Next we create a new user document by calling new on our model then in the same step add the name and password we got from the request to the new document.
We could easily have done this instead.
const name = req.body.name;
const password = req.body.password;

let user = new User();
user.name = name;
user.password = password;

user.save((err, user) => { ... }
Does that seem clearer?
We exploited mongoose's pre hook and hashed our password in our users model but we could just as well have hashed it in our controller before we called user.save
Finally, we pass a callback function into user.save that will handle our errors and pass the user back to us in our server response. We attach a handy status property in our response to let us know if the result was successful or not.

Testing with Postman

I'm using Postman to test out my API functionality but you can use any request library or application you like.

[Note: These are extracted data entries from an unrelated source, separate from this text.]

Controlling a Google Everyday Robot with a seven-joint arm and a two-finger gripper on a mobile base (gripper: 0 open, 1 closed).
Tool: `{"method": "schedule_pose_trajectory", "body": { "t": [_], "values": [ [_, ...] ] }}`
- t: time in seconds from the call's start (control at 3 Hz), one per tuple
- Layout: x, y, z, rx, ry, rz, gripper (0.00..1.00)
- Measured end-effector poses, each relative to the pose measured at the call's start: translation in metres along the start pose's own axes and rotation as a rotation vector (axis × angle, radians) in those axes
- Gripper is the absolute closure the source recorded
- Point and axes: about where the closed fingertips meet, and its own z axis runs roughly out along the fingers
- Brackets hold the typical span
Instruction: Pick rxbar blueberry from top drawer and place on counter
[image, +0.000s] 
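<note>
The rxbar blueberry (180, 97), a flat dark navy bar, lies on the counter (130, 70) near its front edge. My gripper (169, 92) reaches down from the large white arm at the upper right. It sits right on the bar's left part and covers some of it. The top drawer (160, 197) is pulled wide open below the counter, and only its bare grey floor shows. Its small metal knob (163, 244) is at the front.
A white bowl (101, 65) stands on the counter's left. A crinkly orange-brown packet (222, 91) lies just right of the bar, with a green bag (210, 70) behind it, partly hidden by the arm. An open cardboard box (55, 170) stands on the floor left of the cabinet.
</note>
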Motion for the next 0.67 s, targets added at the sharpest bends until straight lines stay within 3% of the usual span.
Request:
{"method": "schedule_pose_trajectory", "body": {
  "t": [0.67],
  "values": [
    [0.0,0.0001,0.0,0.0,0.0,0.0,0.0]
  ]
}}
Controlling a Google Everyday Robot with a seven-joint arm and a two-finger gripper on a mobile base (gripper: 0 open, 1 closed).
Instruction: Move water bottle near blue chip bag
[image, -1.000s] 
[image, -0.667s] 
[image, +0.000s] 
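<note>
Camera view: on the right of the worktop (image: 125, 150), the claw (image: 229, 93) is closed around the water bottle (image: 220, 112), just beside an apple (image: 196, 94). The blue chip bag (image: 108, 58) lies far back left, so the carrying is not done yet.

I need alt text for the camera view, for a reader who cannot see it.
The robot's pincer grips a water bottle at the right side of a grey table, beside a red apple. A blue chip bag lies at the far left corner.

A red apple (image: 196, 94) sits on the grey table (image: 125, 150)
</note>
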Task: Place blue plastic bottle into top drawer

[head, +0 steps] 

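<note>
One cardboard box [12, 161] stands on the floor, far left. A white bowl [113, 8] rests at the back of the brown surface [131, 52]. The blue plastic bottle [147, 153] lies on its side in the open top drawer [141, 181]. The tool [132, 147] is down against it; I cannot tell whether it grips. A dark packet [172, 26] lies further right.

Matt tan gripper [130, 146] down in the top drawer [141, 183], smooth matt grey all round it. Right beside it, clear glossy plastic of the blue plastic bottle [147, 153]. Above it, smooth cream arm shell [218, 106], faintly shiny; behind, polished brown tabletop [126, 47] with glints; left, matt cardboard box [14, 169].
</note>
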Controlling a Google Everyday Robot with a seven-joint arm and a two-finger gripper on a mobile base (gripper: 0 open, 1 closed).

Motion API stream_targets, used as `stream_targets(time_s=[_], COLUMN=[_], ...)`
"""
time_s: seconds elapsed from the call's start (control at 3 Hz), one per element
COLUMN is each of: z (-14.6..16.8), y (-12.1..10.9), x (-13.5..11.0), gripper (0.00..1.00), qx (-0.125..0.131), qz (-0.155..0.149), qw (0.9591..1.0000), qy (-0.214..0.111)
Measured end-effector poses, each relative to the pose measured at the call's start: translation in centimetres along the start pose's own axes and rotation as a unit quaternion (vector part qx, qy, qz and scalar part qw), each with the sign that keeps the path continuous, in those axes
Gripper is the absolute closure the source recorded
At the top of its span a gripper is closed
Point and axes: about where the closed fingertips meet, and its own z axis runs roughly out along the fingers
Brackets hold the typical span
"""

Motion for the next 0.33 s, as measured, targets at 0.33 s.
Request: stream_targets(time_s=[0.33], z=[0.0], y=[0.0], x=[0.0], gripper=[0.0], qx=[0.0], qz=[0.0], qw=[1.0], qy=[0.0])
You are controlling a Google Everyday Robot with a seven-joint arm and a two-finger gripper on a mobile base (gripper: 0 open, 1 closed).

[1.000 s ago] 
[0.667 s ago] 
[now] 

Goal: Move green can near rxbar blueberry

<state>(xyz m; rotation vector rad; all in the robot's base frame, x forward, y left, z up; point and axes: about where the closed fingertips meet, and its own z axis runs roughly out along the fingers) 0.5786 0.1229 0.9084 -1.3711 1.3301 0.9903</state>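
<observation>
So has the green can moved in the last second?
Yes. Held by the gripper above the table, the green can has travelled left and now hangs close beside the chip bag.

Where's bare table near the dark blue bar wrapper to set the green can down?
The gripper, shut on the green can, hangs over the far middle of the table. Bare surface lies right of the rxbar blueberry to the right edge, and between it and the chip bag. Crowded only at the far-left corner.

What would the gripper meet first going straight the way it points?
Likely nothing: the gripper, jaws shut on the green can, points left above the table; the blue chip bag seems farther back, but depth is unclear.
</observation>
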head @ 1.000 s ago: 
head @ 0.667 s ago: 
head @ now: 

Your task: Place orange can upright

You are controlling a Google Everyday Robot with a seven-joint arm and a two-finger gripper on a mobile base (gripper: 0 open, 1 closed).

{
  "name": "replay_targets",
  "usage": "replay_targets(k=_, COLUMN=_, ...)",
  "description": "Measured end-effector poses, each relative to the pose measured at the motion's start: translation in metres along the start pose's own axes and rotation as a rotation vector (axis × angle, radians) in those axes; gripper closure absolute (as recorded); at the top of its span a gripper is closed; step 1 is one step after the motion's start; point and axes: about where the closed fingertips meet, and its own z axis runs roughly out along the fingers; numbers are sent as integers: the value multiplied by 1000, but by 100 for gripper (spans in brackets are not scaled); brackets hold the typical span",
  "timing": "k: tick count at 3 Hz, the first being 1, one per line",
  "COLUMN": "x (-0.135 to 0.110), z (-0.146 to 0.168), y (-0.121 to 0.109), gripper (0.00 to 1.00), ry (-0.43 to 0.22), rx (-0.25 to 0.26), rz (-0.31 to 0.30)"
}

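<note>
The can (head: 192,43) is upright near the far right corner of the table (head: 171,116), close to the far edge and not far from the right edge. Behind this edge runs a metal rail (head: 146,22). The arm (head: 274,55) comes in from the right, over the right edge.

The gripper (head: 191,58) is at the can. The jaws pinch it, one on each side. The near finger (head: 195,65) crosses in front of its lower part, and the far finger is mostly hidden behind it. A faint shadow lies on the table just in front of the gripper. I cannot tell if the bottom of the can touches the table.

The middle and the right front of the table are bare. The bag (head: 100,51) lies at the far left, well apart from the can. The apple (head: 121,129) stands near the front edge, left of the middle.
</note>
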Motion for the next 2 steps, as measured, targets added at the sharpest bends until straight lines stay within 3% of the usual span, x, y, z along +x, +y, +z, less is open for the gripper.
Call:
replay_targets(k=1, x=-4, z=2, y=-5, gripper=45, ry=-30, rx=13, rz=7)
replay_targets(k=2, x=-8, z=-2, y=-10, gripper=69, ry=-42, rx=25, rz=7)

Heck, you can even use curl if you're a console purist. Cue the XBox and Playstation fan boys and fan girls. Tada!
As you can see below, we can now create users by making POST requests to the /api/v1/users endpoint.
What's that strange string as the value under the password key? Well, that's our password in hash form. We store it this way because it's safer. Hashes are ridiculously difficult to reverse.
Edit out the pre save hashing hook and see what happens. Don't forget to put it back though. Perish the thought!
We'll see how to verify that a user is who they say they are, using the password they give us later when we work on the /login route.
Here's what happens when we try to create a user without specifying a password.
Here's what happens when we try to duplicate a user.
Developing our log in user functionality

routes/users.js

const controller = require('../controllers/users');

module.exports = (router) => {
  router.route('/users')
    .post(controller.add);

  router.route('/login')
    .post(controller.login)
};
Add the following import statement to the users controller.
const bcrypt = require('bcrypt');
Then, let's add the login controller that will handle our requests to the /login route.
login: (req, res) => {
    const { name, password } = req.body;

    mongoose.connect(connUri, { useNewUrlParser: true }, (err) => {
      let result = {};
      let status = 200;
      if(!err) {
        User.findOne({name}, (err, user) => {
          if (!err && user) {
            // We could compare passwords in our model instead of below
            bcrypt.compare(password, user.password).then(match => {
              if (match) {
                result.status = status;
                result.result = user;
              } else {
                status = 401;
                result.status = status;
                result.error = 'Authentication error';
              }
              res.status(status).send(result);
            }).catch(err => {
              status = 500;
              result.status = status;
              result.error = err;
              res.status(status).send(result);
            });
          } else {
            status = 404;
            result.status = status;
            result.error = err;
            res.status(status).send(result);
          }
        });
      } else {
        status = 500;
        result.status = status;
        result.error = err;
        res.status(status).send(result);
      }
    });
  }
Above, we query our collection to find the user by their name. If we find them, we use bcrypt to compare the hash generated using the password they've given us and the hash that we'd previously stored. If we don't find them, we send ourselves an error.
As you can see above, we can now log in our users. As an experiment, try logging in a user without a password or with an incorrect password and see what happens.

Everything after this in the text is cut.